A joint academic research project from the United States has developed a method to foil CAPTCHA* tests, reportedly outperforming similar state-of-the-art machine learning solutions by using Generative Adversarial Networks (GANs) to decode the visually complex challenges.

Testing the new system against the best current frameworks, the researchers found that their method achieves more than 94.4% success on a carefully curated real-world benchmark dataset, and has proved capable of ‘eliminating human involvement’ when navigating a highly CAPTCHA-protected emerging Dark Net Marketplace, automatically resolving CAPTCHA challenges in a maximum of three attempts.

Architecture for DW-GAN. Source: https://arxiv.org/pdf/2201.02799.pdf

Workflow for DW-GAN. Source: https://arxiv.org/pdf/2201.02799.pdf

The authors contend that their approach represents a breakthrough for cybersecurity researchers, who traditionally have had to bear the costs of supplying humans-in-the-loop to manually solve CAPTCHAs, usually via crowdsourcing platforms such as Amazon Mechanical Turk (AMT).

If the system can prove adaptable and resilient, it may further pave the way for more automated oversight systems, and for the indexing and web-scraping of TOR networks.

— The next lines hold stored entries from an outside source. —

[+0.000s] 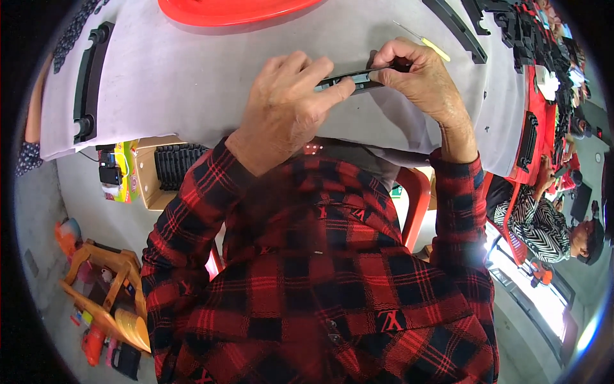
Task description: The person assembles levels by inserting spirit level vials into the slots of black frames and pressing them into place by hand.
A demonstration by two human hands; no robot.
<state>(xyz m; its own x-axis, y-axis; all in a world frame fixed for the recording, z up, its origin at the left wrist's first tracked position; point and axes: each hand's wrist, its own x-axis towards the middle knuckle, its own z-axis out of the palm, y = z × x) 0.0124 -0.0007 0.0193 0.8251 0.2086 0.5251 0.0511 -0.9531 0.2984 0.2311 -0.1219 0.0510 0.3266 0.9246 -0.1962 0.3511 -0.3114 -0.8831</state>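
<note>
Both of my hands are on one long, narrow black plastic part (pixel 362 86) with a lighter strip along its inside, held just over the grey-white tabletop. My left hand (pixel 291 96) grips the part's left end, its thumb lying along the pale strip. At the other end, my right hand (pixel 412 73) pinches the part between thumb and bent fingers; the fingertips partly hide that end. A thin tool with a yellow handle (pixel 436 49) and a slim metal shaft lies on the table just beyond my right hand.
A red tray (pixel 236 14) sits at the far edge. Similar long black parts lie at the left (pixel 94 83) and far right (pixel 455 29). Below the table's left side stands a cardboard box (pixel 149 176) of black parts. Other people (pixel 543 217) sit at the right.
</note>
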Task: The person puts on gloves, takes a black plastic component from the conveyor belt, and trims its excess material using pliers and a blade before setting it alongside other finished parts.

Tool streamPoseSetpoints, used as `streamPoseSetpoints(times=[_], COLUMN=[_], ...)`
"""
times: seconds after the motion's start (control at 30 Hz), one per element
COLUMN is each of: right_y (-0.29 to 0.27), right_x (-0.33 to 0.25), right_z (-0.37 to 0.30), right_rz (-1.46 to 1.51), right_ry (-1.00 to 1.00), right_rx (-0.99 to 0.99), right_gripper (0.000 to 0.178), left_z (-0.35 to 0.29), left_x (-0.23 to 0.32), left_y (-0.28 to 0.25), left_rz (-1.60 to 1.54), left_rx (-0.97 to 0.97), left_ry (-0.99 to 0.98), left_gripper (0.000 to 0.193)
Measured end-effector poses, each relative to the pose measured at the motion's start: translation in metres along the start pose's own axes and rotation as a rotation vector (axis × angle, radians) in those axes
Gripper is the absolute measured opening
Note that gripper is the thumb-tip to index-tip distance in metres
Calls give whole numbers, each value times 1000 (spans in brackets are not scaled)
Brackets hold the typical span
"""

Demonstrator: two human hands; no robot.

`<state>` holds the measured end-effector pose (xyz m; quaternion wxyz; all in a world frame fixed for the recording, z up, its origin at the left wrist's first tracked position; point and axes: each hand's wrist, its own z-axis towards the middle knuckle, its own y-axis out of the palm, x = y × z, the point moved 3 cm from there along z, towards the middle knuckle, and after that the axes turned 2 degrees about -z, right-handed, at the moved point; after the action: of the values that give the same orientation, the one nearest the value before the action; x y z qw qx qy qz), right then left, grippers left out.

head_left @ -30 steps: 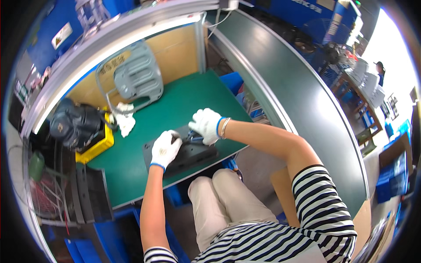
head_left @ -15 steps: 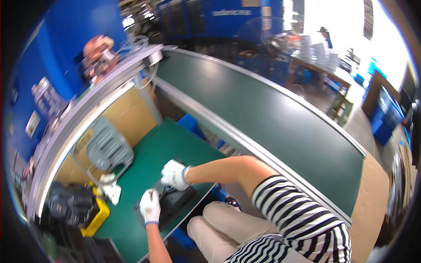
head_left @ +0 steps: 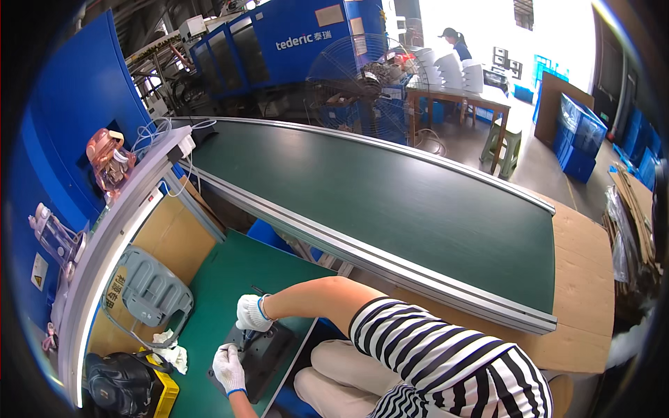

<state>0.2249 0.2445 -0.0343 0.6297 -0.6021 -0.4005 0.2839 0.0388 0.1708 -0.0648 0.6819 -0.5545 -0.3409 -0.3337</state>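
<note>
While gloved hands (head_left: 228,369) (head_left: 252,313) curl over it — grip unclear — black panel (head_left: 265,359), broad, dull, roughly rectangular.

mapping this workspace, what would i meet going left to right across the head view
Clear bottle, grey molded part, gloved left hand, gloved right hand, fan, green stool, stacked blue bins.

Lettered in white across the blue machine (head_left: 296,63); marked in dark characters on a tan patch (head_left: 120,284) by the grey panel (head_left: 152,287); posted with a yellow-triangle warning label (head_left: 40,272) at far left.
</note>
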Motion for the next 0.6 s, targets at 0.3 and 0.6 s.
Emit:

This could enable scalable and high-volume analyses, as well as the development of new cybersecurity approaches and techniques, which have been hamstrung, to date, by CAPTCHA firewalls.

The paper is titled Counteracting Dark Web Text-Based CAPTCHA with Generative Adversarial Learning for Proactive Cyber Threat Intelligence, and comes from researchers at the University of Arizona, the University of South Florida, and the University of Georgia.

Implications

Since the system – called Dark Web-GAN (DW-GAN, available at GitHub) – is apparently so much more performative than its predecessors, there is the possibility that it will be used as a general method to overcome the (usually less difficult) CAPTCHA material on the standard web, either in this specific implementation, or based on the general principles that the new paper outlines. Due to limited storage at GitHub, however, it is currently necessary to contact the lead author Ning Zhang in order to obtain the data associated with the framework.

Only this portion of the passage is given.